At "The Pillowman" a few seasons back, just as Jeff Goldblum was fixing to shoot Billy Crudup, there came - from front row, center - the unmistakable strains of "The Mexican Hat Dance."

The actors froze. Several agonizing repetitions later, the cellphone silenced and the action resumed.

Barbara Hoffman in the NY Post surveys the "shhh" announcements of various shows. Such as:

Jim Harker, production stage manager of "A Bronx Tale," where "very, very few" ringtones have interrupted Chazz Palminteri's intermission-free reverie about the 'hood.

Maybe it's because violators are threatened with a baseball bat beforehand.

Or maybe it's because the average audience member left at A Bronx Tale averages 106 years old.

Question: when house managers and stage managers have been turned into librarians...is it time to consider the death of audience silence in the theatre? The kind of play that audiences watch in the dark in enforced silence--with the reverence due to a work of art, as opposed to the communal enjoyment of a public spectacle--has only been around 150 years or so.
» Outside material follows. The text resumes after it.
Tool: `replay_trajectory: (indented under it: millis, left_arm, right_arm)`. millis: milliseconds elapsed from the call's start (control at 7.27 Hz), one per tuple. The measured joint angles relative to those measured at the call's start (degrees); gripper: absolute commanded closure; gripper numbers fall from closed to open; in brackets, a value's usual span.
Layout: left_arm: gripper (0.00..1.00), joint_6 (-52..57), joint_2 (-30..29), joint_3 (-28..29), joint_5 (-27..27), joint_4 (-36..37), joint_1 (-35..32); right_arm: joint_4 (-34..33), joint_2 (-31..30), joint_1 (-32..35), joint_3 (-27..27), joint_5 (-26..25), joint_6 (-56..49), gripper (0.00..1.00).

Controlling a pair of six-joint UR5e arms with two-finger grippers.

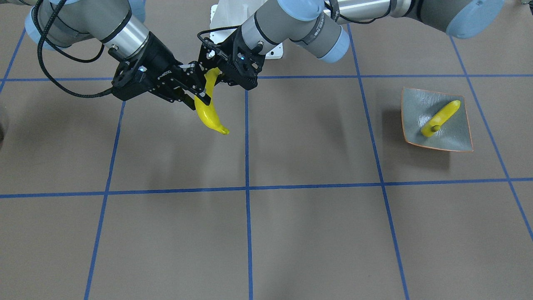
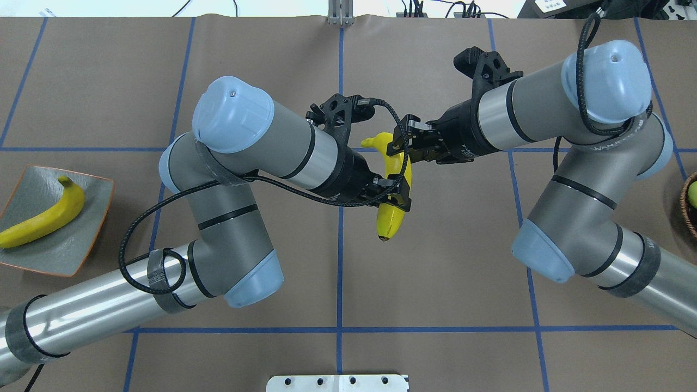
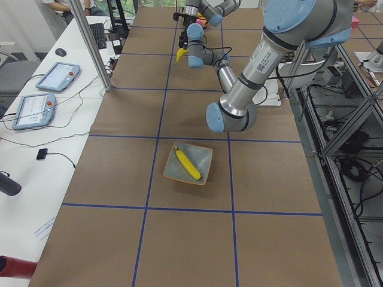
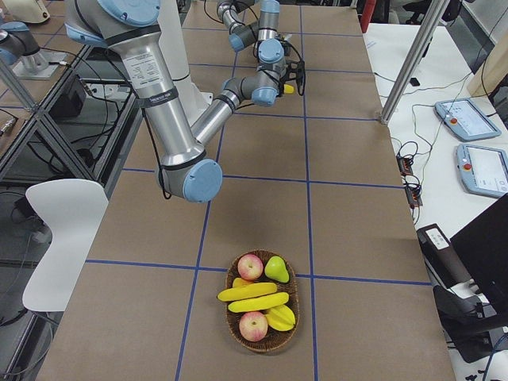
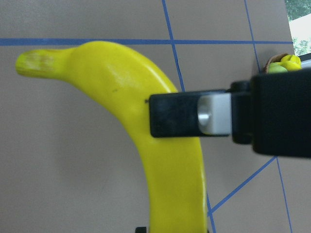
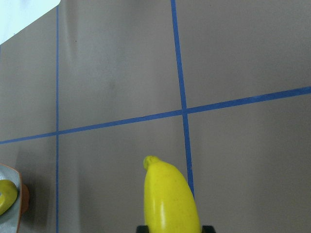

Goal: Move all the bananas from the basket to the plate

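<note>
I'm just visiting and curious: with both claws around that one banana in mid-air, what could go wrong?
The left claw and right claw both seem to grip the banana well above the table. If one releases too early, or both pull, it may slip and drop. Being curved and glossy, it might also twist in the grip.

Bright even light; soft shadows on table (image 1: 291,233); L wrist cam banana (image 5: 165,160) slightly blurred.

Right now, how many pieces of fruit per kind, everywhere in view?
Bananas: 4 (held banana, plate banana, 2 basket bananas)
apples: 2
green pear: 1
yellow fruit, kind unclear: 1
Total: 8 visible
</note>
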Motion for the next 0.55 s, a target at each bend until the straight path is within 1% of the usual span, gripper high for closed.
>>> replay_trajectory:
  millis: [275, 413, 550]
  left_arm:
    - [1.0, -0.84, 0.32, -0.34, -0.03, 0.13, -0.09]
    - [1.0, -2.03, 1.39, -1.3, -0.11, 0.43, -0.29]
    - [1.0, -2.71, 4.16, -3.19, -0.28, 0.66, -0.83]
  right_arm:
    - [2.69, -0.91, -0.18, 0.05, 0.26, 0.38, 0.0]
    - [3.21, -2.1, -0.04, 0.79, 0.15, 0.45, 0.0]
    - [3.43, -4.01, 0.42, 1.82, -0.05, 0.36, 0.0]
A blip--an anomalous one at that--in the arc of theatre history.

That said, I too have wondered--who is it out there that, when their friends go to a play, waits until exactly about 10:45pm to call them at exactly the most climactic silent pause of the evening?

And why does the offending ringtone have to so often be Mexican Hatdance?

1 comment:

Anonymous said...

At "Crimes of the Heart" at the Laura Pels, director Kathleen Turner does the cellphone/sweeties warning. I've never been so terrified. I didn't even have a phone with me, but I still checked it.